§ YOUR GOAL: Copy the lines below that contain "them".

* * * * * * *

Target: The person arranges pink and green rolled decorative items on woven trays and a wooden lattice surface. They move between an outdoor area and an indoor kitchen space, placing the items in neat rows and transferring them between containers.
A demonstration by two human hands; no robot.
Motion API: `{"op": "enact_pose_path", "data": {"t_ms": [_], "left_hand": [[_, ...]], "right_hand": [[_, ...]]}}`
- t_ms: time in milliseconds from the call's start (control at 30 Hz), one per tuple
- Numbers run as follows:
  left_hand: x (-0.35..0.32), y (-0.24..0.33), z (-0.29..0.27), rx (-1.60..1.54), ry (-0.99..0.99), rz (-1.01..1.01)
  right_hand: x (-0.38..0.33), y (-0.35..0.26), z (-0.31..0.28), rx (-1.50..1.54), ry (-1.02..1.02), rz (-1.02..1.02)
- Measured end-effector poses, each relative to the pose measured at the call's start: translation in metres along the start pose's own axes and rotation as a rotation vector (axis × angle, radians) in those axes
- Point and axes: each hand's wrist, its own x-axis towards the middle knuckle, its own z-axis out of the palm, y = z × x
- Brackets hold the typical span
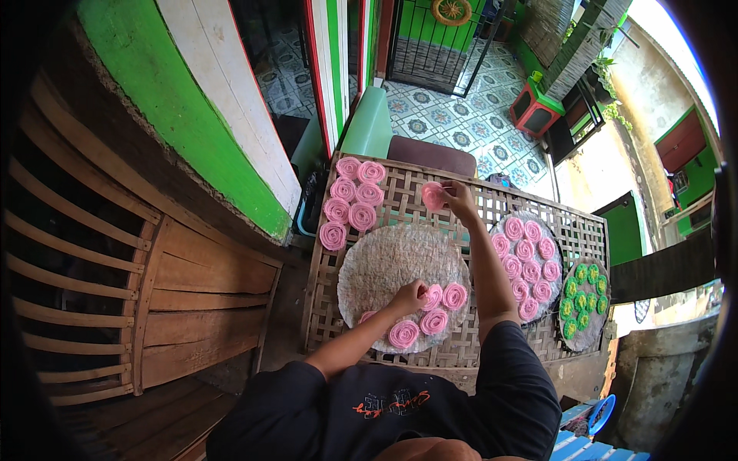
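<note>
My left hand (409,296) rests on a pink spiral cracker (433,296) at the near edge of a round woven tray (388,257), with its fingers curled over it. Three more pink crackers (433,321) lie beside it on that tray. My right hand (459,197) reaches far forward and holds one pink cracker (433,197) above the bamboo lattice rack (400,203). Several pink crackers (352,201) lie in two rows on the rack's far left part.
A second round tray (529,265) full of pink crackers sits to the right, and a smaller tray of green crackers (582,302) beyond it. A wooden slatted wall (115,284) stands on the left. A tiled yard (461,115) lies behind the rack.
</note>
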Motion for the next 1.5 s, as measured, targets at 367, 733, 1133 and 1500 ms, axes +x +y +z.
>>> {"op": "enact_pose_path", "data": {"t_ms": [367, 733, 1133, 1500], "left_hand": [[0.006, 0.011, -0.076, -0.802, 0.131, -0.246], [0.075, 0.02, -0.138, -0.989, 0.339, -0.197], [-0.013, 0.002, -0.142, -0.335, 0.3, -0.077], [-0.103, -0.013, -0.091, 0.718, -0.155, 0.221]], "right_hand": [[0.065, 0.042, 0.11, -0.476, 0.23, -0.146], [-0.029, 0.018, 0.081, 0.338, -0.277, 0.207], [0.008, 0.056, 0.108, -0.422, 0.181, -0.242], [-0.262, 0.057, 0.091, -1.053, -0.766, -0.249]]}}
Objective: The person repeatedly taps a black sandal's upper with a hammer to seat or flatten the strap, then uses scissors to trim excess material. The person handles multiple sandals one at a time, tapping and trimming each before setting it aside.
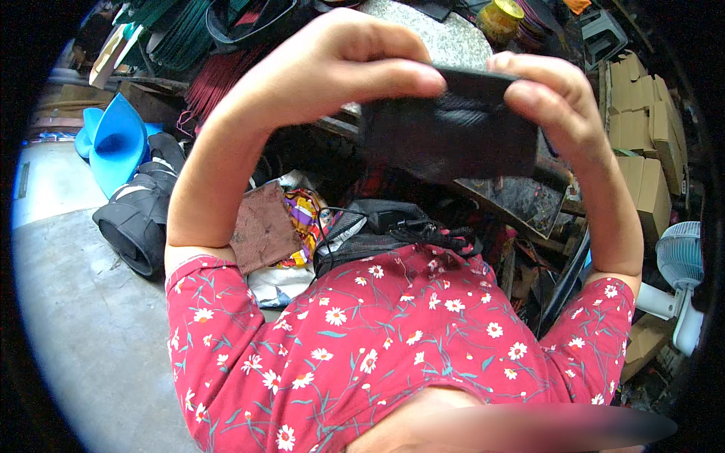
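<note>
Both hands are raised in front of me, holding up a black, flat, roughly rectangular piece (pixel 453 136) by its upper edge. It looks like leather or cloth, but its exact kind does not show. My left hand (pixel 362 57) pinches the upper left part, thumb on the near side. At the upper right corner, my right hand (pixel 559 90) grips it between thumb and fingers. Below the held edge the piece hangs down. Behind it, a speckled grey-white round surface (pixel 434 34) is partly hidden.
Blue curved sheets (pixel 117 143) and black rolled material (pixel 140 219) lie at the left on the grey floor (pixel 98 317). Brown cardboard boxes (pixel 638 124) are stacked at the right above a fan (pixel 680 260). A dark work surface (pixel 521 200) sits beyond my lap, beside a brown block (pixel 264 230).
</note>
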`<control>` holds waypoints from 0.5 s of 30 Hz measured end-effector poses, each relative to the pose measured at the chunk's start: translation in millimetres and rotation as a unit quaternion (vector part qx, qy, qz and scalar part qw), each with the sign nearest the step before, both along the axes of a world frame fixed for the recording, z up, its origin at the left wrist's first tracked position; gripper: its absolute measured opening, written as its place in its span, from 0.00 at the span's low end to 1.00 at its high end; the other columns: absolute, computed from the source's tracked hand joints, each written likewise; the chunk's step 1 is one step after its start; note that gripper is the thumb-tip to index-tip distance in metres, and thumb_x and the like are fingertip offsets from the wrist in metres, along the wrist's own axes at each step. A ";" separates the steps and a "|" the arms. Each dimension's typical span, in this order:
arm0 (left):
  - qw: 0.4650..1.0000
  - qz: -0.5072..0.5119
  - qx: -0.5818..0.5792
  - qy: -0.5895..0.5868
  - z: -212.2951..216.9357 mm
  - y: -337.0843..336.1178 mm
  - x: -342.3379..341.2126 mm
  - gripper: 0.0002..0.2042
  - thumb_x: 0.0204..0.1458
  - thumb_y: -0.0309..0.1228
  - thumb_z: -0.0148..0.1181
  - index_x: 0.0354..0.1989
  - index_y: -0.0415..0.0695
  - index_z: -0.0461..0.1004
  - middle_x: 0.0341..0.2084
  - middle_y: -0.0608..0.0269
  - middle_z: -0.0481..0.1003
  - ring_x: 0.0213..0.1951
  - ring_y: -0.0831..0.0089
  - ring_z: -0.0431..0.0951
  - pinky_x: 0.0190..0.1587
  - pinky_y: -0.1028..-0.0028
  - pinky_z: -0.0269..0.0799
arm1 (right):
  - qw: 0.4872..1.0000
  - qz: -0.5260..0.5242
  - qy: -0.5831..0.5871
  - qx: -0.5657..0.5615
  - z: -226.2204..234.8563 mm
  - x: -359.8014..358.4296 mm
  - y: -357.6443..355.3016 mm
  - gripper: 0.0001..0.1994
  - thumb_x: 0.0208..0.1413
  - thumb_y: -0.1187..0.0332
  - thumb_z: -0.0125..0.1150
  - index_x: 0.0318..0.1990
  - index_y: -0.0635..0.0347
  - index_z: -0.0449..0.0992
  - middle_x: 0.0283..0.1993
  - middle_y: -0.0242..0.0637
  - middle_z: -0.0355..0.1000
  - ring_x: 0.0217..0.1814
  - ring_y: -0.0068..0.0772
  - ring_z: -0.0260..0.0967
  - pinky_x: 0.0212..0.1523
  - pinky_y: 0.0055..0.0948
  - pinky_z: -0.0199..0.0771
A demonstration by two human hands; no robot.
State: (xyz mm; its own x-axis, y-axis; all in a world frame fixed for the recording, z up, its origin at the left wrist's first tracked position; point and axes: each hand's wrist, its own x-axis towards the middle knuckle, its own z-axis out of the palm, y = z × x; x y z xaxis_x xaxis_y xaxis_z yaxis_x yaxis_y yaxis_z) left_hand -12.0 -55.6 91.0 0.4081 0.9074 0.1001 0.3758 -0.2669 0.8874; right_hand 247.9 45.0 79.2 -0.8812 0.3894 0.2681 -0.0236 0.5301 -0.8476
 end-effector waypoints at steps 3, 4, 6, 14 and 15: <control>0.992 -0.026 -0.045 -0.111 -9.0 -3.4 1.2 0.16 0.57 0.41 0.63 0.32 0.38 0.75 0.17 0.66 0.67 0.26 0.85 0.65 0.29 0.74 0.65 | 0.999 0.019 -0.011 0.041 -1.4 -4.9 19.7 0.13 0.63 0.61 0.58 0.39 0.64 0.79 0.29 0.30 0.71 0.34 0.21 0.66 0.37 0.24 0.66; 0.997 -0.009 -0.007 -0.082 -11.5 -2.6 2.9 0.15 0.57 0.40 0.63 0.32 0.38 0.76 0.17 0.67 0.67 0.26 0.85 0.66 0.29 0.74 0.65 | 0.994 0.023 -0.040 0.095 -2.1 -9.6 24.7 0.13 0.63 0.61 0.58 0.40 0.64 0.79 0.30 0.31 0.72 0.35 0.21 0.67 0.39 0.24 0.67; 0.997 0.018 0.070 -0.003 -13.6 -0.9 6.8 0.15 0.57 0.40 0.63 0.32 0.38 0.76 0.17 0.67 0.67 0.26 0.85 0.67 0.29 0.75 0.65 | 0.959 0.027 0.021 0.280 -4.7 -16.9 25.7 0.15 0.63 0.59 0.58 0.45 0.64 0.78 0.33 0.34 0.74 0.37 0.27 0.69 0.42 0.25 0.68; 0.998 0.013 -0.053 0.034 -1.9 1.3 -4.8 0.14 0.60 0.38 0.62 0.32 0.38 0.77 0.23 0.79 0.67 0.27 0.88 0.65 0.28 0.83 0.60 | 0.997 0.030 -0.044 0.054 12.4 -5.1 12.9 0.15 0.66 0.60 0.52 0.38 0.64 0.75 0.28 0.36 0.67 0.32 0.27 0.64 0.37 0.26 0.66; 0.999 0.005 0.022 -0.035 -4.7 3.1 -3.6 0.15 0.61 0.39 0.61 0.32 0.38 0.76 0.22 0.80 0.67 0.26 0.88 0.64 0.28 0.81 0.59 | 0.997 0.003 -0.055 -0.052 19.4 -4.2 19.6 0.12 0.64 0.65 0.53 0.38 0.69 0.73 0.37 0.28 0.71 0.39 0.22 0.67 0.43 0.24 0.68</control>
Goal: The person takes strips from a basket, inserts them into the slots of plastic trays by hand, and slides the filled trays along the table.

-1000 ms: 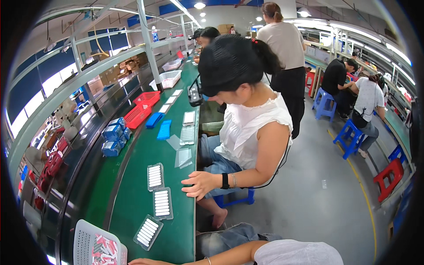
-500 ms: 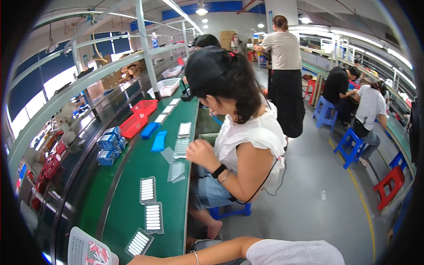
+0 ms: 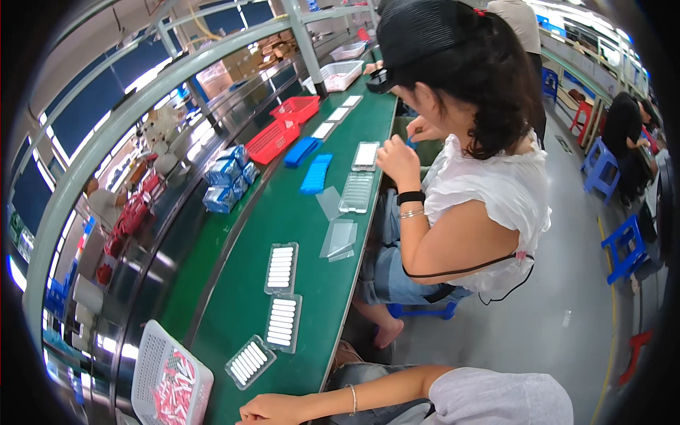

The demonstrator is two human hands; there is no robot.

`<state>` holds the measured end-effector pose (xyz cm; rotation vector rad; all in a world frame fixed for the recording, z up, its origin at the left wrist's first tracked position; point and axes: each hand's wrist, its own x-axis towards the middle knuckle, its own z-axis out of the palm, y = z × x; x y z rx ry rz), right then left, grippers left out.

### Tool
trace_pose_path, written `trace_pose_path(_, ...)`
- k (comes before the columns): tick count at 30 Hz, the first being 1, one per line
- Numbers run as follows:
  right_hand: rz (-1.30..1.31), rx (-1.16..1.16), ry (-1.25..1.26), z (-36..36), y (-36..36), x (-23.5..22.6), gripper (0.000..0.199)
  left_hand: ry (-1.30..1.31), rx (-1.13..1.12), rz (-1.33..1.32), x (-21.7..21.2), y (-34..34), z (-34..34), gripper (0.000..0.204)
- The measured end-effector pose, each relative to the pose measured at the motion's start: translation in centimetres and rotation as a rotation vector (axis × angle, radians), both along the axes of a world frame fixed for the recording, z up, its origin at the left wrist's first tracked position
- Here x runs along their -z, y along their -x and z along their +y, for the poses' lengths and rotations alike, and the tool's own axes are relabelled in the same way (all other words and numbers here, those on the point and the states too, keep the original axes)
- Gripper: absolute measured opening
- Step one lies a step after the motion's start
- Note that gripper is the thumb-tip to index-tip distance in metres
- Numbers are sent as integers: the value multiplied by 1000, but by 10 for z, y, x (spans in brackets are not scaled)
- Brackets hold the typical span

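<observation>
My right hand (image 3: 268,408) rests low over the green work surface (image 3: 244,312), its fingers partly cut off by the lower edge, so what they hold does not show. A bracelet circles that wrist, and the sleeve is light grey. Closest to this hand lies a clear tray (image 3: 250,362) of white stick-like pieces. Two similar trays, a middle one (image 3: 283,324) and a farther one (image 3: 281,268), lie beyond it. To the hand's left stands a white perforated basket (image 3: 146,368) with small pink and white pieces (image 3: 173,389) inside. My left hand is out of view.
A co-worker (image 3: 460,163) in a white top sits beyond, hands raised near clear trays (image 3: 356,193). Clear sheets (image 3: 338,239), blue trays (image 3: 315,174), red baskets (image 3: 273,141) and blue-wrapped packs (image 3: 228,180) lie along the bench. A metal frame post (image 3: 304,49) rises behind.
The view has swung, shifting the bench rightward and bringing the basket and trays further into the picture. More of my right hand shows. The co-worker's hands are now raised closer to their face.
</observation>
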<state>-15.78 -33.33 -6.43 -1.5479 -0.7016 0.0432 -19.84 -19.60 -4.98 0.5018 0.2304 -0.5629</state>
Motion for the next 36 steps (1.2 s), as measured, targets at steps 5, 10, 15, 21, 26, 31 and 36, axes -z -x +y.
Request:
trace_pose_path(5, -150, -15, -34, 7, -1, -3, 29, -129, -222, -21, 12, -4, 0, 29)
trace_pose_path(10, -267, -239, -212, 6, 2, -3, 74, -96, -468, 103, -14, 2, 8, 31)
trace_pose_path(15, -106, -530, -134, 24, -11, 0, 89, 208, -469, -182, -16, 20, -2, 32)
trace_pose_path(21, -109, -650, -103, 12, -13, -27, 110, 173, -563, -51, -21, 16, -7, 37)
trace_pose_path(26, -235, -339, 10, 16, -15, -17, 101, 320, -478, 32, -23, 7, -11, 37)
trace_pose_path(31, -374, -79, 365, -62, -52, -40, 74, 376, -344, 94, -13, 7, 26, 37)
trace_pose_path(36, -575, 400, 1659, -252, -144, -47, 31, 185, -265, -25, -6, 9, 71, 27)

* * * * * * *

§ REPLY:
Target: The person arranges pink and green rolled decorative items on woven trays and a wooden lattice surface. They move between an outdoor area and an indoor kitchen space, placing the items in neat rows and transferring them between containers.
Goal: The person takes strips from a basket, inserts them into the slots of plastic trays by hand, and slides the filled trays along the table.

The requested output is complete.